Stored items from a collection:
◇ ◇ ◇ ◇ ◇

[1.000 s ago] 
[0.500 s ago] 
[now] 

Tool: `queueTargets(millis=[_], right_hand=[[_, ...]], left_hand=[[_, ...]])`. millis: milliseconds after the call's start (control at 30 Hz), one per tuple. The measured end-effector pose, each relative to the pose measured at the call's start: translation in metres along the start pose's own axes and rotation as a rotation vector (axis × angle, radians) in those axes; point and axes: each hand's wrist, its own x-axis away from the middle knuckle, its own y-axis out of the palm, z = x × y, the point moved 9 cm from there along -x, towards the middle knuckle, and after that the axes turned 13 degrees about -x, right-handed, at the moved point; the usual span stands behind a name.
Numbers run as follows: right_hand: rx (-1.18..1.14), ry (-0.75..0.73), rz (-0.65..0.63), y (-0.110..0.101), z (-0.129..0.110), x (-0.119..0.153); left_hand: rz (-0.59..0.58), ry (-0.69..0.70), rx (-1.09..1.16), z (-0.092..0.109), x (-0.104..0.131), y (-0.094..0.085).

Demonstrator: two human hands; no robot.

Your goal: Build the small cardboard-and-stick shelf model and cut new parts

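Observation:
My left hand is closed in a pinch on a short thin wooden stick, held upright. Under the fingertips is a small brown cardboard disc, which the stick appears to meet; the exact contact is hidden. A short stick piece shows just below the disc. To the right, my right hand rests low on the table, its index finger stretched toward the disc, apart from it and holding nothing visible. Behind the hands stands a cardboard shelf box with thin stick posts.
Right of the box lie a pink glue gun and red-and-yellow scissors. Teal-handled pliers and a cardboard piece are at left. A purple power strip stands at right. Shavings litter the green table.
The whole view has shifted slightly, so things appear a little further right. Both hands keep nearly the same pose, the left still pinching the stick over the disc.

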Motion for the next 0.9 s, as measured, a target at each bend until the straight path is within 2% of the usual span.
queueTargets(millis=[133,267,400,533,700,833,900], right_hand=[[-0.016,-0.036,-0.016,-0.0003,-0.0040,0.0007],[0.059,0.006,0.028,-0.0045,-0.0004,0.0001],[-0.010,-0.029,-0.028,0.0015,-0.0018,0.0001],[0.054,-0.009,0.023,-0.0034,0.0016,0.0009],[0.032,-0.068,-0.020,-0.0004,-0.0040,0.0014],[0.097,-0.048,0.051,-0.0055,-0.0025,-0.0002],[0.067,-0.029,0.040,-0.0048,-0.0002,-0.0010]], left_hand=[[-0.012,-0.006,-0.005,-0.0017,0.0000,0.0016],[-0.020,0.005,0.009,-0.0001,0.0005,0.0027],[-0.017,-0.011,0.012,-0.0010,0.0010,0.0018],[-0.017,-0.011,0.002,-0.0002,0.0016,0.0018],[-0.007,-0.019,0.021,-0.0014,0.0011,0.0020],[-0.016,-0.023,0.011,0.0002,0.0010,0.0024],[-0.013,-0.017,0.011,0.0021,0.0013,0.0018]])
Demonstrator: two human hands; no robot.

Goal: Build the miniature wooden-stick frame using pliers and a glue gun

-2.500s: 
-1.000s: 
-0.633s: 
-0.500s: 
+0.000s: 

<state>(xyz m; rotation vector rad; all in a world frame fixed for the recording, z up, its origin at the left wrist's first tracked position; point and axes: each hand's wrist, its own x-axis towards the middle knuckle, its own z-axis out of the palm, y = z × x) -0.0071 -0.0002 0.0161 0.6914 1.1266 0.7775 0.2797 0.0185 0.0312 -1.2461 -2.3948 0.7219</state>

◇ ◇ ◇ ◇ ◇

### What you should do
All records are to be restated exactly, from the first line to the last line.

### Answer area
[1.000 s ago] 
[0.500 s ago] 
[now] 

Tool: `queueTargets(millis=[_], right_hand=[[_, ...]], left_hand=[[_, ...]])`. millis: milliseconds after the call's start (control at 30 Hz), one per tuple. The measured end-effector pose, each relative to the pose measured at the call's start: translation in metres along the start pose's own axes and rotation as a rotation vector (axis × angle, radians) in those axes; point and axes: each hand's wrist, its own x-axis away from the middle knuckle, its own y-axis out of the palm, z = x × y, the point moved 9 cm from there along -x, towards the middle knuckle, and after that the axes turned 13 degrees about -x, right-handed, at the moved point; the usual span stands behind a name.
Numbers run as follows: right_hand: rx (-1.18..1.14), ry (-0.75..0.73), rz (-0.65..0.63), y (-0.110..0.101), z (-0.129..0.110), x (-0.119..0.153); left_hand: rz (-0.59..0.58), ry (-0.69..0.70), rx (-1.09..1.16), z (-0.092..0.109), x (-0.104..0.131), y (-0.094..0.085).

Demonstrator: two human hands; no robot.

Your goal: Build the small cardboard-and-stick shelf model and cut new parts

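Observation:
My left hand is closed in a pinch on a short thin wooden stick, held upright. Under the fingertips is a small brown cardboard disc, which the stick appears to meet; the exact contact is hidden. A short stick piece shows just below the disc. To the right, my right hand rests low on the table, its index finger stretched toward the disc, apart from it and holding nothing visible. Behind the hands stands a cardboard shelf box with thin stick posts.
Right of the box lie a pink glue gun and red-and-yellow scissors. Teal-handled pliers and a cardboard piece are at left. A purple power strip stands at right. Shavings litter the green table.
The whole view has shifted slightly, so things appear a little further right. Both hands keep nearly the same pose, the left still pinching the stick over the disc.
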
Motion for the next 0.9 s, as measured, a target at each bend until the straight path is within 2% of the usual span.
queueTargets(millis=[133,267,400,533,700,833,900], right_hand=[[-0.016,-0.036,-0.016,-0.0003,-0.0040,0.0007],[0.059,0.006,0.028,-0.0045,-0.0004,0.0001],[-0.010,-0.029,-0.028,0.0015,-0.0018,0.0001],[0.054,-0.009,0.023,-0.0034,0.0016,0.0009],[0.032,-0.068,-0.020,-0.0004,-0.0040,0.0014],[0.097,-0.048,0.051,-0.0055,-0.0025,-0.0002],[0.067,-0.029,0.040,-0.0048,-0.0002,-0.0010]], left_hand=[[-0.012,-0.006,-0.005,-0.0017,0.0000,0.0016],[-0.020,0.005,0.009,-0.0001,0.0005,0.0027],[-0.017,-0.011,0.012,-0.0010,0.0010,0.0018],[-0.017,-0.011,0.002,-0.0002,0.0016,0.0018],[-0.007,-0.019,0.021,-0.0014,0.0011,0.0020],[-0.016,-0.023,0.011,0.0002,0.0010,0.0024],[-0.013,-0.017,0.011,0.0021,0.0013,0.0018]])
Demonstrator: two human hands; no robot.

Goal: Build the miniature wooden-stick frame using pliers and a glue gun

-2.500s: 
-1.000s: 
-0.633s: 
-0.500s: 
+0.000s: 

<state>(xyz m; rotation vector rad; all in a world frame fixed for the recording, z up, its origin at the left wrist's first tracked position; point and axes: each hand's wrist, its own x-axis towards the middle knuckle, its own z-axis out of the palm, y = z × x) -0.0071 -0.0002 0.0161 0.6914 1.1266 0.7775 0.2797 0.0185 0.0312 -1.2461 -2.3948 0.7219</state>

Nothing more is needed to finish the exercise.